Diabetic Retinopathy: Know the Signs, Symptoms and Treatments

A disease that steals a person’s eyesight is one of the many potential complications of diabetes. Learn why eye care is crucial.

7:00 AM

Author | Kevin Joy

Left unchecked, diabetes can affect almost every part of the body — from skin and bone to the heart, liver and nerves.

A common and vulnerable target: the eyes.

MORE FROM MICHIGAN: Sign up for our weekly newsletter

About 30 to 40 percent of patients with diabetes in the United States experience diabetic retinopathy, which occurs when high blood sugar damages the tiny blood vessels of the retina.

The severity is tied to the duration and management of a patient's diabetes.

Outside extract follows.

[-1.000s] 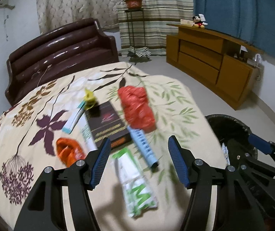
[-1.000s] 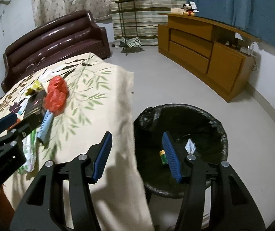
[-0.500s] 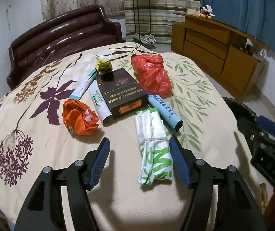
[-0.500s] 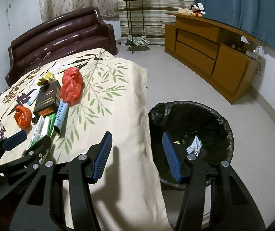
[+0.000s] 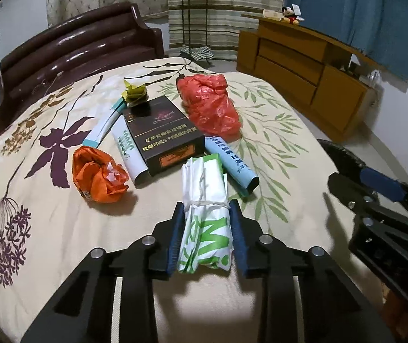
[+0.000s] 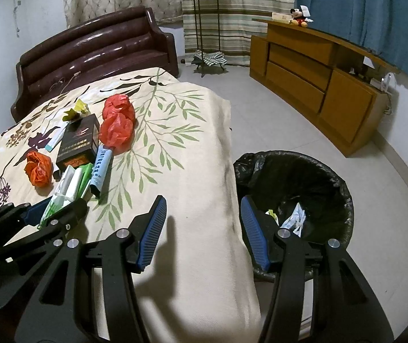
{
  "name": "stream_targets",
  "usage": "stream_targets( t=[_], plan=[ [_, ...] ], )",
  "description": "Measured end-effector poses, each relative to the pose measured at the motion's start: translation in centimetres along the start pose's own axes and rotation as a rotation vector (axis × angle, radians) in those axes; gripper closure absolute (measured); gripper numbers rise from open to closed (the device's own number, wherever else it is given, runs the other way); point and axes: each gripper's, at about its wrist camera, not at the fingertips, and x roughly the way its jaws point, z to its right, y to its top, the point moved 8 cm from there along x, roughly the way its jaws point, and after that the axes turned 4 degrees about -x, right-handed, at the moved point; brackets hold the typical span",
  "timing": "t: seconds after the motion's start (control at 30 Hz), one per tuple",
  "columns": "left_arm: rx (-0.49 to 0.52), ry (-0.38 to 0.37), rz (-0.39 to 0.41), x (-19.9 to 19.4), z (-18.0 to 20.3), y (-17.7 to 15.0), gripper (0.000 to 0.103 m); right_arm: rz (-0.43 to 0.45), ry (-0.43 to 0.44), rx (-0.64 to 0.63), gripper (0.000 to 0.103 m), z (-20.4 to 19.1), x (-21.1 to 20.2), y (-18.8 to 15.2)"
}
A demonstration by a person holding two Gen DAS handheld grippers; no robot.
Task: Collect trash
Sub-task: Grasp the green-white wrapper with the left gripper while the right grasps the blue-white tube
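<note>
Left gripper (image 5: 205,240): closed on the white-and-green wrapper (image 5: 205,214), both blue pads pressed against its sides at the near end. The wrapper is tied round the middle with a thin band and lies on the bed (image 5: 275,131), its far end reaching toward the dark box (image 5: 164,134).

Other trash on the bed, all far of the held wrapper:
- orange crumpled bag (image 5: 98,173), to the left, apart from the gripper
- white tube (image 5: 128,150), lying against the left side of the dark box
- teal-and-white carton (image 5: 104,127), left of the tube
- yellow crumpled paper (image 5: 134,93), at the far end of the box
- red plastic bag (image 5: 209,105), right of the box
- light blue tube (image 5: 231,164), touching the right side of the wrapper's far half

Right gripper (image 6: 204,228): open and holding nothing — its fingers are spread wide above the right edge of the bed, near the bin (image 6: 298,183). The bin stands on the floor just right of the bed, lined with a black bag, with a few scraps of paper inside.

Background: a brown headboard (image 6: 95,48) at the far end of the bed and a wooden cabinet (image 6: 318,80) along the right wall.
</note>
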Motion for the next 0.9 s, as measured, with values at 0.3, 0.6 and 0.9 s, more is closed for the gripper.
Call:
stream_targets(
  t=[0.3, 0.6, 0.9],
  plan=[
    [-0.041, 0.002, 0.062, -2.9, -2.5, 1.0, 0.071, 0.003, 0.032, -0.03, 0.05, -2.3, 0.5, 1.0],
    [-0.116, 0.049, 0.114, -5.1, -7.3, 2.3, 0.071, 0.013, 0.08, -0.088, 0.05, -6.1, 0.9, 2.6],
    [-0.166, 0.096, 0.105, -4.5, -11.2, 2.0, 0.071, -0.014, 0.105, -0.139, 0.06, -9.1, 2.6, 3.2]
  ],
)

Over time, advanced cases can lead to poor vision or even blindness.

That's why preventive self-care and regular eye exams are important, says Thomas Gardner, M.D., a professor of ophthalmology at the University of Michigan Kellogg Eye Center.

"Like most other diseases, success lies in early diagnosis and treatment," says Gardner. "The prognosis for retaining good vision for people who keep their diabetes well controlled is much, much better than it used to be."

Why diabetic retinopathy is dangerous

Many people aren't aware they have diabetic retinopathy until it has moved from early stages (nonproliferative retinopathy) to a point when leaking blood vessels break open and cause scar tissue that can pull on the retina (proliferative retinopathy). A delayed or lack of treatment "can make it very difficult to maintain vision," Gardner says.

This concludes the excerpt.